Ist das der Weckruf?

Anke Leweke hingegen meint, Konkurrenz belebe das Geschäft. Vielleicht sei der Netflix-Erfolg der benötigte Weckruf für andere Produzenten, gerade in Deutschland. "Vielleicht muss man sich da andere Verwertungsstrategien ausdenken. Dass man mit zehn Filmen einfach rumtourt, mit den Regisseuren, (sie) im Kino zeigt und dann zum nächsten Ort fährt. Um den neuen Konkurrenten gerecht zu werden, müssen die Kinobetreiber flexibler werden", erläutert Leweke.
Das deutsche Kinojahr beurteilen Burg und Leweke überwiegend positiv. "Interessant finde ich, dass auch sperrige Werke ihr Publikum gefunden haben", sagt Burg. Zu erwähnen sei beispielsweise die Liebesgeschichte auf dem Großmarkt, die Thomas Stuber in "In den Gängen erzählt", oder die Anna-Seghers-Verfilmung "Transit" von Christian Petzold. Aber auch das Road-Movie "303" von Hans Weingartner oder das Debüt von Eva Trobisch "Alles ist gut".

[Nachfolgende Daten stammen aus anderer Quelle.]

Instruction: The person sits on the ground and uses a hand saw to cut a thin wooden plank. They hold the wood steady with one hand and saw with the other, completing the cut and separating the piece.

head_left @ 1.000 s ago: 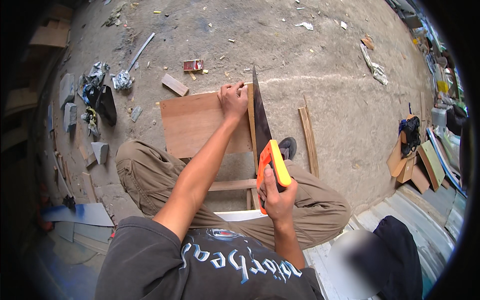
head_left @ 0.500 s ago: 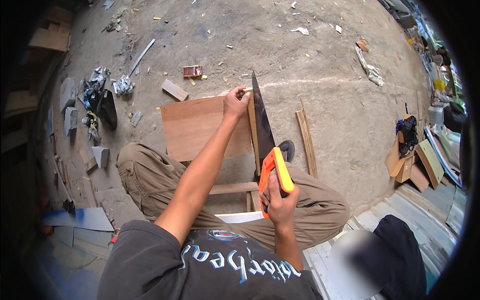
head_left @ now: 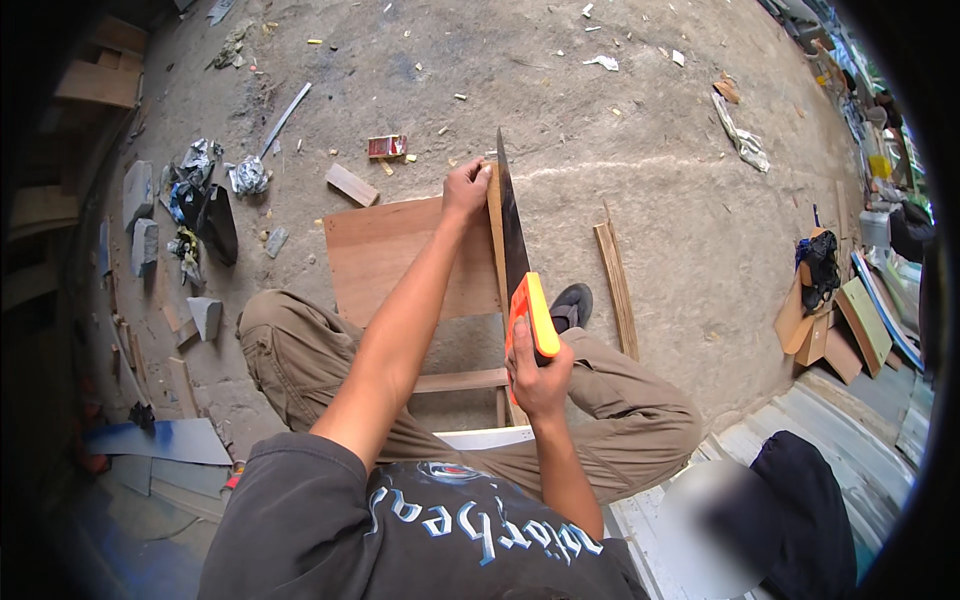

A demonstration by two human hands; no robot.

Diversifizierung kommt, aber langsam

Allgemein beobachten Leweke und Burg, dass der Trend zur Diversifizierung langsam vorankommt, aber es auch noch Luft nach oben gibt. "Filme mit starken Frauenfiguren haben mehr Geld in diesem Jahr eingespielt, als solche mit männlichen Hauptdarstellern. Diversifizierung bleibt eine Herausforderung für das US-amerikanische Kino. Es gibt den einen oder anderen Schwarzen-Superhelden-Film, wie "Black Panther", die Mexikaner sind sehr stark, Guillermo del Toro oder Alfonso Cuarón, aber es ist alles andere, als eine Selbstverständlichkeit geworden", sagt Susanne Burg.